В огромный круглый операционный зал банка вломилась толпа молодых людей, с ставшими знаменитыми, внушающими ужас всем столичным обывателям, темно-красным кашне на выпуск. Раздались два выстрела вверх, в потолок, крик одного из налетчиков «Руки в гору!», и банковские клерки опрометью бросились на пол, шустрыми гусеницами заползая за широкие дубовые барьеры, отделявшие их рабочие места от клиентов. Попытки бандитов перелезть через, наращенные к потолку за последние несколько дней, чугунные решетки успехом не увенчались — тонкие прутья не давали возможность за что-то зацепится.

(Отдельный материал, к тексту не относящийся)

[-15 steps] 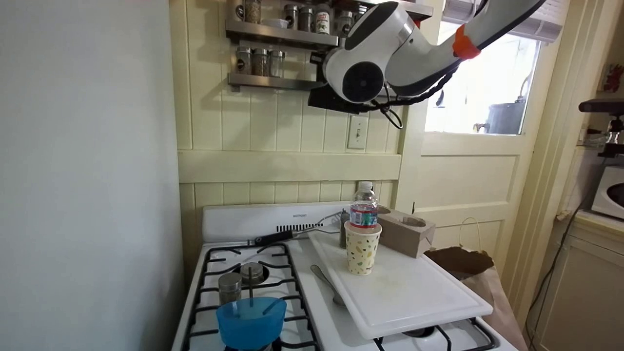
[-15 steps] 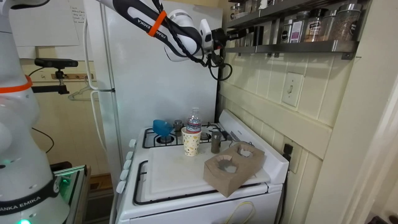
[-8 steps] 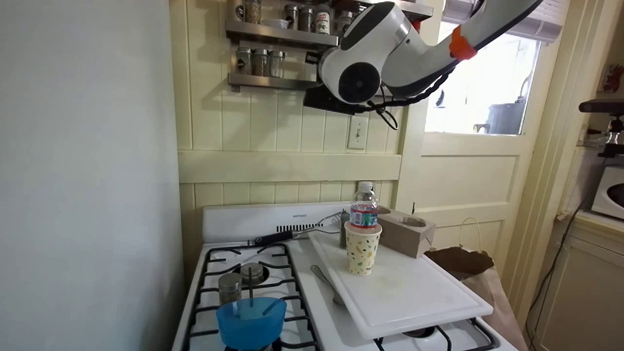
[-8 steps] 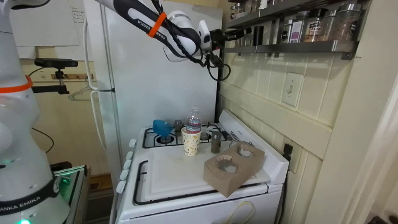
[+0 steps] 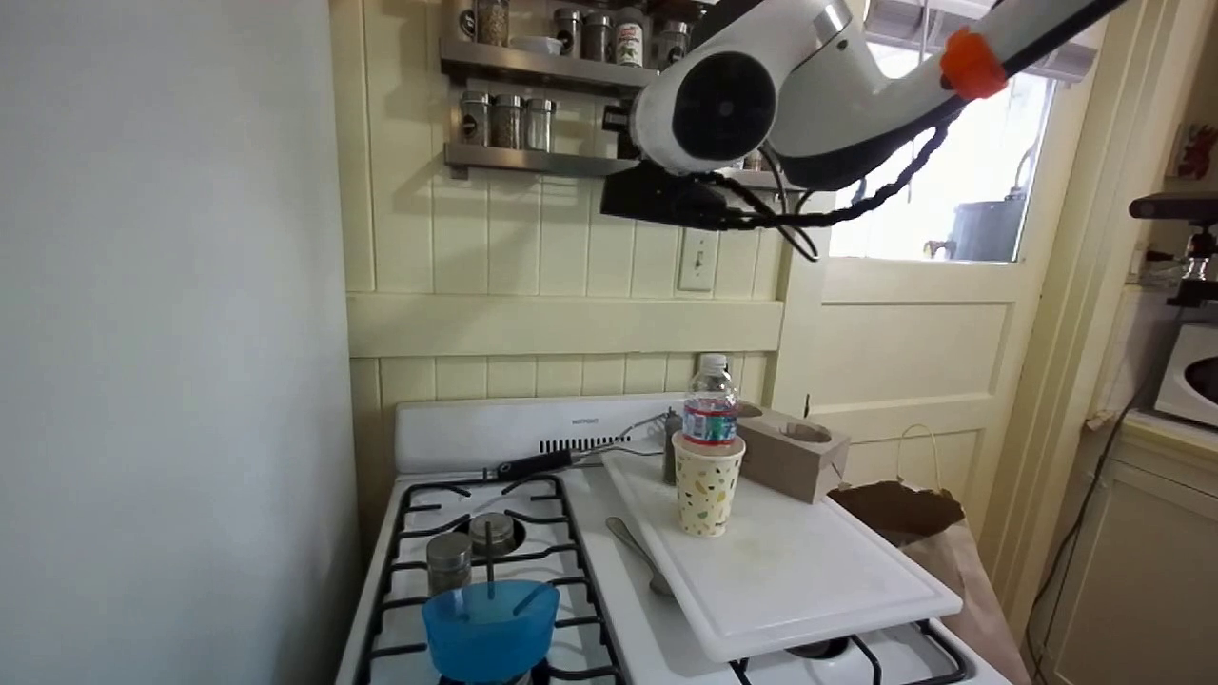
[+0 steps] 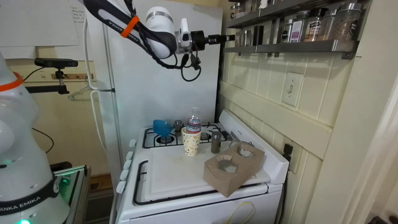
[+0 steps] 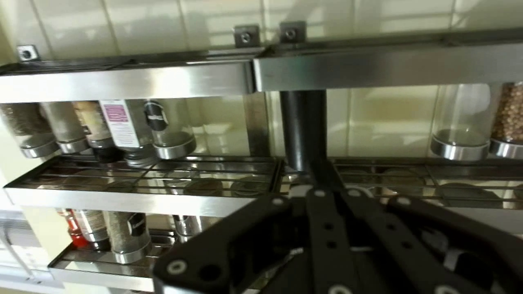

Несколько выходов из операционного зала, ведущих в коридоры банка, на второй этаж, в комнаты правления, и в подвал, к хранилищам, вразнобой стали захлопываться, выстрелы бандитов в ту сторону успеха не имели — в коридорах банка погас свет и смельчаков, закрывающих двери, нападающие разглядеть не могли. Одновременно, где-то на верхнем этаже взревела тоскливым волчьим воем механическая сирена, а в операционном зале взорвались брошенные сверху две магниевые гранаты, вызвавшие испуганный вой у лежащих на полу, несчастных, посетителей и крики ярости растерявшихся бандитов. У них оставалась еще возможность просунуть руку с револьвером между решеток, нащупав стволом дрожащую фигуру скрючившегося на полу, пытающегося втиснутся в дубовый барьер клерка и потребовать встать и собрать деньги в заплечные мешки, но времени на это им никто не дал. На галерее второго этажа, опоясывающей зал, распахнулась одна из неприметных дверей, откуда выкатился тяжелый штурмовой щит, над поверхностью которого еле виднелась верхушка странного шлема, не похожего на каску Адриана, появившуюся в русской армии. Из небольшой амбразуры, находящейся рядом с нарисованной в половину щита, огромной белой мишенью, с черным перекрестьем в середине, высунулся ствол какого-то оружия, которое и начало стрелять очень-очень часто.